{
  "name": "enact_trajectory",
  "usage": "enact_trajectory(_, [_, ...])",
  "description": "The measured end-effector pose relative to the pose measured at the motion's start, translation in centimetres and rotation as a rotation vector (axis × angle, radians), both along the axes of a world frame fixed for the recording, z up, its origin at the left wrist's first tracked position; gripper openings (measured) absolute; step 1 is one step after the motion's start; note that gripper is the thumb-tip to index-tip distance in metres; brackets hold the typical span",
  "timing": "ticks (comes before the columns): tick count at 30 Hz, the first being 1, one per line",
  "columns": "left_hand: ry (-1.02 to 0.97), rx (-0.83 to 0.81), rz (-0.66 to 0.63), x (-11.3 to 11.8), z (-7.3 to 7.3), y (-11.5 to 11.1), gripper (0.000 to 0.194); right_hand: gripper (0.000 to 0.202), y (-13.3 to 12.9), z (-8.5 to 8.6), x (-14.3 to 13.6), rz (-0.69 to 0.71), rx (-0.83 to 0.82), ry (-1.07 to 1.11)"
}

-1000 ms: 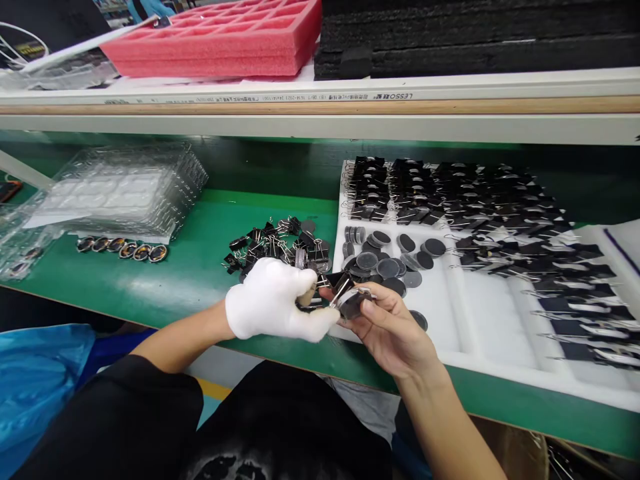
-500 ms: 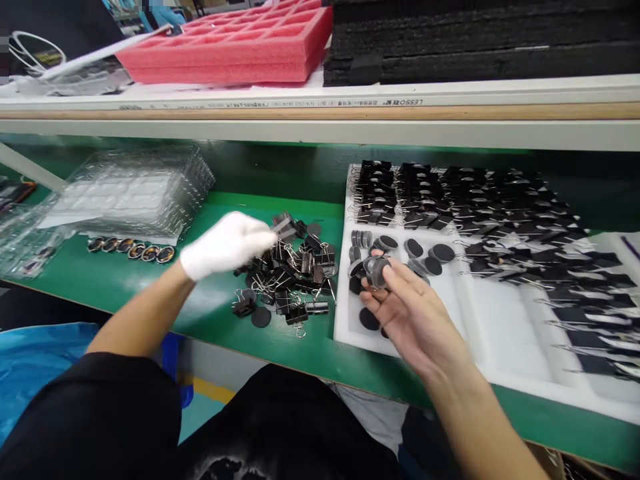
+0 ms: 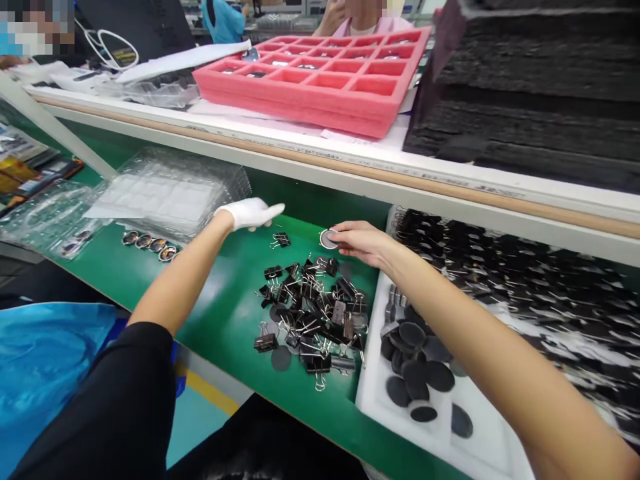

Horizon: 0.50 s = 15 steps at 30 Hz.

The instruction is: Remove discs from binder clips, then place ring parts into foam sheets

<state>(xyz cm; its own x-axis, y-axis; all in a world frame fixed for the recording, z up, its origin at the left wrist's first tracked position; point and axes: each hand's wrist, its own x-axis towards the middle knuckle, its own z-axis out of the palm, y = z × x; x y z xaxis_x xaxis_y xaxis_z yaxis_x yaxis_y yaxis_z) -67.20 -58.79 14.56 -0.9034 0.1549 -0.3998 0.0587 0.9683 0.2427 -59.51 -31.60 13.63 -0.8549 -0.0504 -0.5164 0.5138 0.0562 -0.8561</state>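
At the far left of the frame we see clear plastic bags (image 3: 47, 217) on the green bench (image 3: 220, 313), and just right of them a stack of clear plastic trays (image 3: 170, 193) with a short row of shiny oval pieces (image 3: 150, 243) lying in front of it. Our left hand (image 3: 249, 213), in a white glove, reaches out left of centre with its fingers stretched flat and nothing in it, hovering just above a lone binder clip (image 3: 281, 239). Below it, in the lower middle, lies a loose heap of black binder clips (image 3: 313, 313). Just right of centre, our bare right hand (image 3: 361, 241) pinches a round grey disc (image 3: 329, 239) at its fingertips, above the far edge of the heap. Lower right, a white foam tray (image 3: 450, 440) holds dark discs (image 3: 415, 370) and blurred rows of clips. Along the top, a pink foam tray (image 3: 320, 87) sits on the shelf beside black foam sheets (image 3: 530, 100).
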Motion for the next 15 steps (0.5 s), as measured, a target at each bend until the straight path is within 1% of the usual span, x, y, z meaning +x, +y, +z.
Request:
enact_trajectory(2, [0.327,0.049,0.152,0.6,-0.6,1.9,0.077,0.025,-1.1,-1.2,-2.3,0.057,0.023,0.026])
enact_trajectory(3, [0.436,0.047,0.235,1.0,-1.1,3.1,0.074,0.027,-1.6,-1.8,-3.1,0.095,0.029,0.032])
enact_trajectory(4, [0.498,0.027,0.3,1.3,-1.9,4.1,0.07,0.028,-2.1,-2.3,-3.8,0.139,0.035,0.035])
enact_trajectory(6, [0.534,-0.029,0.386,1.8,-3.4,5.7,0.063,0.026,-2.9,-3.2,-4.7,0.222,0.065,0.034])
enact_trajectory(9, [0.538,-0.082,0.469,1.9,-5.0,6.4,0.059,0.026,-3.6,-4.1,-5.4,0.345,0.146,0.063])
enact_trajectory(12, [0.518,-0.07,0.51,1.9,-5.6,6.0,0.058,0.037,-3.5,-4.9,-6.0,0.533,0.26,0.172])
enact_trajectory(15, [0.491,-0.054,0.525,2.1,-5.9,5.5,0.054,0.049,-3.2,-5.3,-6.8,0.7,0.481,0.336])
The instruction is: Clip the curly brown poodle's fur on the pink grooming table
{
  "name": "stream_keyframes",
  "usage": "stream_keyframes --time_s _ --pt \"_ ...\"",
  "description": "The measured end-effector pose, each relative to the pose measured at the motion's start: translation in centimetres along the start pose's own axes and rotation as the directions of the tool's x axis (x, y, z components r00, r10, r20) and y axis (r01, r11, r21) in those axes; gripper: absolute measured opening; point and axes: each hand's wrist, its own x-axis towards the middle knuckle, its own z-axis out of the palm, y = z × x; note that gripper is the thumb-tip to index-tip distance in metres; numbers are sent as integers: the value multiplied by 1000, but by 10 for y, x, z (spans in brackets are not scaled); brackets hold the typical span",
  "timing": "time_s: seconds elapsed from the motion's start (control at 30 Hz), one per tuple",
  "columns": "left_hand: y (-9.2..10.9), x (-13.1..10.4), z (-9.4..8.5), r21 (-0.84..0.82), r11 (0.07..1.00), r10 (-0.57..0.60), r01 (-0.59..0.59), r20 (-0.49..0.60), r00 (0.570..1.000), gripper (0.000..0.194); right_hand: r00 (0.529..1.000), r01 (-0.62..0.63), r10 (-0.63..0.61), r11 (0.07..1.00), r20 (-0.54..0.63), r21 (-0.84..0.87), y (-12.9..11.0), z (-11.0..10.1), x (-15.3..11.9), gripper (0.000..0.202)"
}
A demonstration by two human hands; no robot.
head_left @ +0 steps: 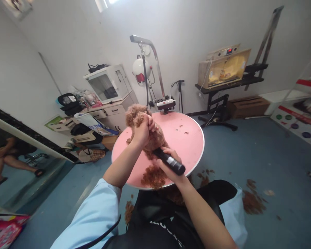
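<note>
A curly brown dog is on the round pink grooming table, its head toward the far left. My left hand is closed on the dog near its neck; exactly which part it grips is hidden. In my right hand is a black hair clipper, its front end against the dog's rear body. A heap of cut brown fur lies at the table's near edge, and small tufts are scattered on the right side.
A metal grooming arm with a hanging strap rises behind the table. Cut fur lies on the blue floor. A white cabinet stands back left, a lit wooden box on a black stand back right. A mirror at left reflects a seated person.
</note>
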Motion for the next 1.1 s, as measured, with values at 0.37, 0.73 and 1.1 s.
stream_keyframes --time_s 0.37,0.73,1.1 --pt "-2 -3 -4 -35 999 40 -39 28 999 53 947 319 -319 931 29 -176 19 19 -26 40" --pt "0 -2 -4 -30 1000 -10 10 22 1000 52 915 403 -382 870 130 -284 22 28 -45 36" --pt "-1 1 2 -30 998 -48 49 11 999 53 911 410 -409 884 53 -223 12 18 -45 48"
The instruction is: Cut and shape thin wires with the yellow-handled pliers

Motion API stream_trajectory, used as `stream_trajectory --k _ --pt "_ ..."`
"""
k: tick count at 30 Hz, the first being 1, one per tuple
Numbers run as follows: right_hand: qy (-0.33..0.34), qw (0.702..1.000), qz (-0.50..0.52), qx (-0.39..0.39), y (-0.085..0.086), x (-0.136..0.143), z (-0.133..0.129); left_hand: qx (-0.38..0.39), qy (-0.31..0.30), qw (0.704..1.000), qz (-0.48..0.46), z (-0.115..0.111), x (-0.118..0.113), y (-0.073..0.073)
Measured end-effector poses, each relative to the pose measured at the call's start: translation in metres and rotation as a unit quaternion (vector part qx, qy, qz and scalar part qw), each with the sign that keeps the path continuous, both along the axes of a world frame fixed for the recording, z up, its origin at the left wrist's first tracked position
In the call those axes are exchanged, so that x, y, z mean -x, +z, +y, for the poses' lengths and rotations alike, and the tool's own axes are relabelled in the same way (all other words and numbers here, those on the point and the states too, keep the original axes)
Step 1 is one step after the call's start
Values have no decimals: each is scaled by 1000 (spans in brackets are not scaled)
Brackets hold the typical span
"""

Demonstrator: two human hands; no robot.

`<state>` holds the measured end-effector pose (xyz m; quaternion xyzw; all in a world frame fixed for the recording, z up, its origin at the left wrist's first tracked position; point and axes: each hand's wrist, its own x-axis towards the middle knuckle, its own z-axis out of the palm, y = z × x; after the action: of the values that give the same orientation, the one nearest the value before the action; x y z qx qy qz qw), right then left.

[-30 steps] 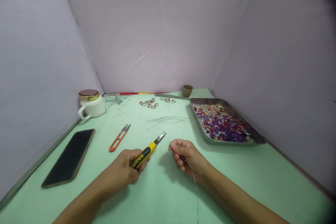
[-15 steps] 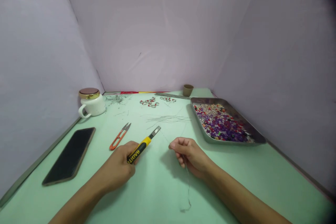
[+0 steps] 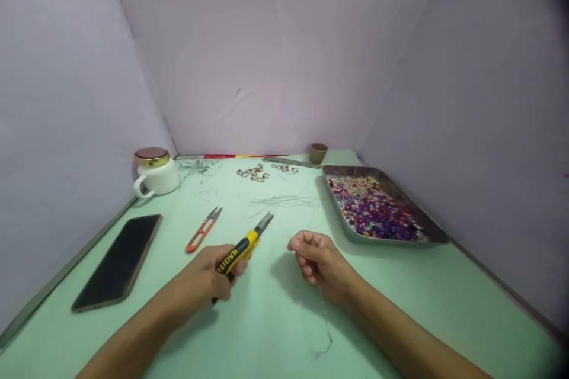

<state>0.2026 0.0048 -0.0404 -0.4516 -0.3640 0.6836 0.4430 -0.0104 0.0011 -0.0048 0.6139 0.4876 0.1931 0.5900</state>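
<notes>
Left hand [image 3: 208,275] is wrapped around a yellow-and-black tool [image 3: 235,256], metal tip aimed up and toward the right hand [image 3: 323,262]; tool type can't be confirmed, nor whether the tip is parted. Right hand is pinching a thin strand [image 3: 326,314] between thumb and forefinger: short end poking out past the fingertips, longer tail hanging below the palm, bent at the bottom. Thread or wire can't be told. Tip and strand are apart, both held above the table [image 3: 267,331]. Step in hand is read as strand prep, tool and strand held ready, no contact made. Next move, as judged, calls for the pinch to be kept firm and the tip to be lined up with the short end. Loose strands [image 3: 284,201] are laid out beyond the hands, snips [image 3: 203,231] beside the left hand, bead tray [image 3: 391,242] off to the right.
</notes>
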Motion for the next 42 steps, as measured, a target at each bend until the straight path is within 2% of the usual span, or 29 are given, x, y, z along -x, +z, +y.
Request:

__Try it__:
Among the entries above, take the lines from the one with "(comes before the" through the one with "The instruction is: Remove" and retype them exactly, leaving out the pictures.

__Reply to the exercise__:
  "timing": "ticks (comes before the columns): tick count at 30 Hz, the first being 1, one per line",
  "columns": "left_hand: ry (-1.02 to 0.97), rx (-0.83 to 0.81), rz (-0.66 to 0.63), x (-11.3 to 11.8), z (-7.3 to 7.3), y (-11.5 to 11.1), gripper (0.000 to 0.194); right_hand: gripper (0.000 to 0.202), y (-13.3 to 12.9), z (-8.5 to 8.6), x (-14.3 to 13.6), rz (-0.69 to 0.71), rx (-0.83 to 0.82), ry (-1.07 to 1.11)"
}

-1000 ms: 
-500 ms: 
+0 ms: 

Horizon: 0.50 s = 15 steps at 30 Hz.

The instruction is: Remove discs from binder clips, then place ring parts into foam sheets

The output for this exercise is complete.